Since ancient times, Cannabis sativa has been used effectively by individuals with gastrointestinal disorders. However, in comparison, it is only relatively recently that the mechanism of action behind the beneficial gastrointestinal effect of cannabis and other non-psychoactive phytocannabinoids such as cannabidiol (CBD) and cannabigerol (CBG) have been investigated. These compounds act upon receptors that play a critical role in the endocannabinoid system expression in the gut. This commentary will discuss the endocannabinoid system’s role in gut health including its influence on the microbiota and the potential benefits of its modulation in the intestines. The intestinal involvement of the endocannabinoid system in inflammatory bowel disease, colon cancer, and even atherosclerosis will be reviewed.
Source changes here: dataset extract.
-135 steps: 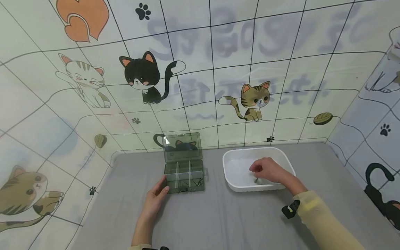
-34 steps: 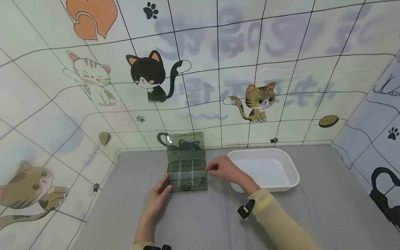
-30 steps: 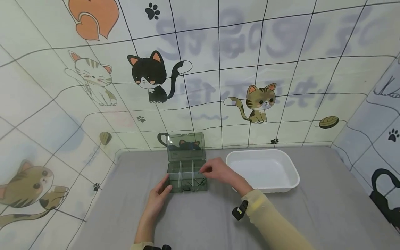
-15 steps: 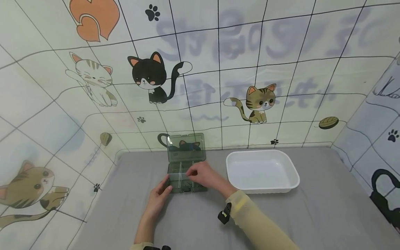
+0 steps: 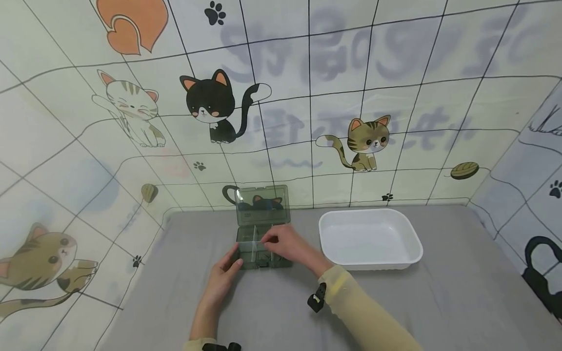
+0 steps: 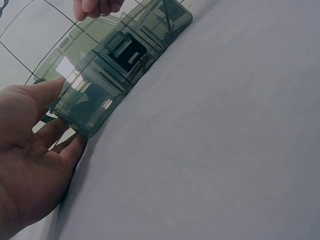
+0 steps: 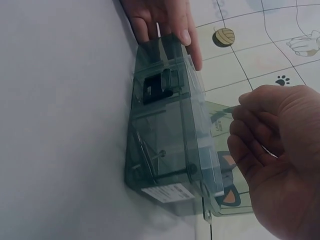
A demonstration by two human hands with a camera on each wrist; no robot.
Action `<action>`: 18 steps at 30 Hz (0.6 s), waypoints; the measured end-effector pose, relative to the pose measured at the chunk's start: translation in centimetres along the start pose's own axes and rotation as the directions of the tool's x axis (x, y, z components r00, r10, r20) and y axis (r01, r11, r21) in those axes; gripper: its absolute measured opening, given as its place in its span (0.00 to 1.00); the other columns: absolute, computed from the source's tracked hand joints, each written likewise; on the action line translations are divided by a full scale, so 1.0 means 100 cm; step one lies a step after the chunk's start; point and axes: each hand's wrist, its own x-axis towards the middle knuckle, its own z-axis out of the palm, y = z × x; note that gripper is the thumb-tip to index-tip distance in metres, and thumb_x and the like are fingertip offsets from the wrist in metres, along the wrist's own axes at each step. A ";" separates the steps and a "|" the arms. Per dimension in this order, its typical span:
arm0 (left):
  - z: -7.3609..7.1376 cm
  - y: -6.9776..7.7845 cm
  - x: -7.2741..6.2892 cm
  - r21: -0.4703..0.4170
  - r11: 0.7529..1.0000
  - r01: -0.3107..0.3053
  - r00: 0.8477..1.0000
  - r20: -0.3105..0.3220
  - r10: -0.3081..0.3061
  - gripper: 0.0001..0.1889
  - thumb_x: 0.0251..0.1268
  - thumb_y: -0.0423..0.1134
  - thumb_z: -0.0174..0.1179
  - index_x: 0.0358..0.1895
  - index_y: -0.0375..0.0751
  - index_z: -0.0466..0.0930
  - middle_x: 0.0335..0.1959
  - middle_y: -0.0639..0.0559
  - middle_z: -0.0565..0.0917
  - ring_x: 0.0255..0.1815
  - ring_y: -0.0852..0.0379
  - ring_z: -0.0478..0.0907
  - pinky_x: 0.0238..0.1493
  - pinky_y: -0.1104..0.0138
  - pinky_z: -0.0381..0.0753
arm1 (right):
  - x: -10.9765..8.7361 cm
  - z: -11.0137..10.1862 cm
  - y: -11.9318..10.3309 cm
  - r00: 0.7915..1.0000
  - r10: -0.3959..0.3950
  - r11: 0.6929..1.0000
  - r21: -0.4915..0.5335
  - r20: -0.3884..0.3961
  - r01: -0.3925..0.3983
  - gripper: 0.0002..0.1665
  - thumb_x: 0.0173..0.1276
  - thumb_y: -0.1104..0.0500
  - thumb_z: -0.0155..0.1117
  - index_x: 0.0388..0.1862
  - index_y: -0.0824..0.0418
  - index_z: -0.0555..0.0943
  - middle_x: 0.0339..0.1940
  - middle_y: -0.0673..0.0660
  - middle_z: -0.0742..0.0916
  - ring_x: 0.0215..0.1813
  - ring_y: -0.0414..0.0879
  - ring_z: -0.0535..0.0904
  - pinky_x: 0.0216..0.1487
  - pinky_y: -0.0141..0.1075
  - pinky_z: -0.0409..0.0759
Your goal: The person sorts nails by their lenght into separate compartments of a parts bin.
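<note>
A translucent green compartment box (image 5: 246, 253) stands on the table with its lid (image 5: 262, 204) raised against the wall. At the box's left end my left hand (image 5: 221, 275) grips the corner, thumb at the front and fingers around the side. Over the middle of the box is my right hand (image 5: 287, 243), thumb and forefinger pinched together. A thin dark piece, seemingly a screw (image 7: 223, 111), sticks out from those fingertips in the right wrist view. Several slim metal screws (image 7: 144, 150) lie in the front right compartment; the right hand partly covers the compartments in the head view.
To the right of the box stands a white rectangular tray (image 5: 371, 239) with no pieces visible inside. A grey cloth (image 5: 272, 312) covers the table. Behind it hangs a cat-printed sheet (image 5: 285, 97). Each wrist bears a black camera.
From the white tray my right hand has moved left to the box, and during the last half second it has stayed over the middle compartments. My left hand keeps its hold on the box.
</note>
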 end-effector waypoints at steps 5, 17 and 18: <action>0.001 -0.002 0.002 0.001 1.000 -0.001 1.000 0.000 0.001 0.28 0.78 0.37 0.59 0.78 0.41 0.66 0.79 0.42 0.62 0.80 0.44 0.55 0.74 0.56 0.60 | -0.004 -0.006 0.003 1.000 0.014 1.000 0.018 -0.015 -0.013 0.09 0.71 0.66 0.66 0.46 0.66 0.89 0.40 0.52 0.89 0.41 0.43 0.83 0.44 0.35 0.81; 0.001 0.000 0.001 -0.003 1.000 0.010 1.000 -0.007 -0.010 0.28 0.78 0.35 0.58 0.78 0.40 0.66 0.79 0.41 0.62 0.80 0.42 0.55 0.75 0.48 0.58 | -0.013 -0.025 0.012 0.997 0.062 0.998 0.024 -0.051 -0.061 0.09 0.72 0.66 0.64 0.45 0.65 0.89 0.41 0.53 0.89 0.42 0.43 0.83 0.44 0.35 0.81; 0.001 0.000 0.002 -0.007 1.000 0.007 1.000 -0.007 -0.007 0.28 0.78 0.34 0.58 0.77 0.40 0.66 0.79 0.41 0.62 0.80 0.42 0.55 0.75 0.48 0.57 | -0.014 -0.028 0.013 0.996 0.072 0.997 0.024 -0.058 -0.070 0.09 0.72 0.66 0.64 0.45 0.65 0.89 0.41 0.53 0.89 0.42 0.43 0.83 0.43 0.35 0.81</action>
Findings that the receptors involved in the endocannabinoid system are expressed in the gastrointestinal tract indicate that this system is intricately involved in gut health and intestinal disorders. The endocannabinoid system is comprised of the cannabinoid receptors 1 and 2 (CB1 and CB2), their endogenous ligands known as endocannabinoids, and the enzymes responsible for their synthesis and degradation.1 The two primary endocannabinoids are anandamide and 2-arachidonoylglycerol (2-AG). In addition to the CB1 and CB2 receptors, other receptors such as transient receptor potential cation channel subfamily V member 1 (TRPV1), peroxisome proliferator-activated receptor alpha (PPARα), and G-protein coupled receptor 55 (GPR55) and others are involved in the endocannabinoid system, including its actions in the gut.1

CB1 receptors are present throughout the GI tract of animals and healthy humans, especially in the enteric nervous system (ENS)2 and the epithelial lining,3 as well as smooth muscle cells of blood vessels in the colonic wall.4 CB2 receptors are expressed primarily on the epithelium of human colonic tissue associated with inflammatory bowel disease (IBD).3,5 Activation of the CB2 receptor in these patients may ameliorate colitis-related inflammation.3,5 Furthermore, in rats exposed to lipopolysaccharides (LPS), increased endotoxin-related intestinal transit was inhibited by activation of CB2 receptors.6

The non-CB receptors GPR55 and TRPV1, which are also present in the GI tract, may play an important role in non-CB1/CB2 receptor effects of cannabinoids in the gut. An abundance of evidence indicates that the endocannabinoid anandamide activates TRPV1 and GPR55 receptors.7,8 The receptors PPARα and PPARγ, which are also present in the GI tract, are activated by phytocannabinoids, synthetic cannabinoids, and endogenous cannabinoids and may regulate many of the analgesic and anti-inflammatory effects of cannabinoid treatment.9 For this reason, these non-CB receptors are considered to be a component of an expanded endocannabinoid system.1 The term endocannabinoidome has been used to refer to the combination of the direct components of the endocannabinoid system as well as the non-CB receptors involved in its function.10

Palmitoylethanolamide (PEA) is another indirect component of the endocannabinoid system. It is an endocannabinoid-like compound, but does not directly activate CB receptors. However, it can activate GPR55 and thus can regulate the signaling of anandamide.11 PEA also activates PPARα and is found in high levels within the gut.1

Other support for the role of the endocannabinoid system in gut health is the many beneficial effects of the phytocannabinoid cannabidiol on mental health. Some of these effects are mediated by the serotonin receptor 5-HT1A.12 As 90% of the body’s serotonin is synthesized in the gut, it is logical that the endocannabinoid system may interact with this receptor in the gastrointestinal tract and play a role in the gut-brain axis. Furthermore, systemic administration of serotonin in a murine model of colitis led to an exacerbation of abdominal pain through a mechanism that involved the endocannabinoid system.13



The endocannabinoid system interacts with the gut microbiota on a number of levels to influence numerous areas of health. These include obesity, atherosclerosis, and visceral hypersensitivity.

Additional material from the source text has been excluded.